Hiring rates have declined across most European tech markets in the past year (with Germany as the sole exception).
But it’s Sweden that experienced the largest decrease in hiring, down 34% from the previous year to just 17% – now also the lowest hiring rate across all markets.
This contraction is particularly interesting given Sweden's strong salary benchmark growth. The need to match competitive market salaries for new hires may be constraining budgets for additional headcount.

Attrition rates are down across Europe as a whole, but up 28% in Sweden

Sweden has one of the lowest attrition rates in European tech, averaging 10.0% in 2024 and now at 12.8% – second only to Spain with an attrition rate of 12.6%.
However, the rate of attrition has increased sharply in Sweden in the last year, with the shift from 10.0% to 12.8% being a 28% increase year-on-year.
This could be linked to the rise in market median salaries in Sweden, if employees are seeing roles advertised elsewhere at new market rates, there’s a clear reason to move on – especially because Sweden has the lowest average salary increase and the second lowest promotion rate across European tech.

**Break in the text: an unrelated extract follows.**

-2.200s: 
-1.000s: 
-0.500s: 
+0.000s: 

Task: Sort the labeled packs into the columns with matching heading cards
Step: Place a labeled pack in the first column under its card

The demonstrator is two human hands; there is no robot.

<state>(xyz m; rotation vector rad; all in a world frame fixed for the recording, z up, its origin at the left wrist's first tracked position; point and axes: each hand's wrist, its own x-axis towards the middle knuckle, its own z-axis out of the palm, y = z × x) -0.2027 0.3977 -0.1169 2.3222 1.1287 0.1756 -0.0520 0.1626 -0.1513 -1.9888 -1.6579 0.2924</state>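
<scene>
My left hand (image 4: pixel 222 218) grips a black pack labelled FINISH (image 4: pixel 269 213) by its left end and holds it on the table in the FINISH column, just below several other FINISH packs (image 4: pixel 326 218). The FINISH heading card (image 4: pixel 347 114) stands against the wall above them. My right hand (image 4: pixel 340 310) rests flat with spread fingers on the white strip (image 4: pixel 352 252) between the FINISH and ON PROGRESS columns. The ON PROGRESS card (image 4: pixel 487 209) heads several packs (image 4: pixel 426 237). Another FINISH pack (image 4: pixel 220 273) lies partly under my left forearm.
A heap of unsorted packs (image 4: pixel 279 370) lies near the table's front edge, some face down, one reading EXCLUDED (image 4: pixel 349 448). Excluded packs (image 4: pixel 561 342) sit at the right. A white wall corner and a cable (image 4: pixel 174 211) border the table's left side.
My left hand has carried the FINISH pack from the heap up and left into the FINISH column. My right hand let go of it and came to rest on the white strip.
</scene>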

The EU Pay Transparency Directive is the front-of-mind topic for Reward Leaders in 2026

The unadjusted gender pay gap in Sweden stands at 17% this year – the lowest across European tech. However, Sweden's adjusted pay gap (like-for-like comparison accounting for job factors) sits at 2.5%, slightly above the European average of 2.4%.
This suggests that while Sweden has made more progress than peers on pay equity, the remaining gap is harder to explain away through factors like seniority mix or job function – pointing to bias in individual pay decisions rather than who holds which roles.
For Swedish companies, this is a reason to look beyond the headline number. The EU Pay Transparency Directive will require new gender pay gap reporting for each group of employees – and internal data often tells a different story from the market average.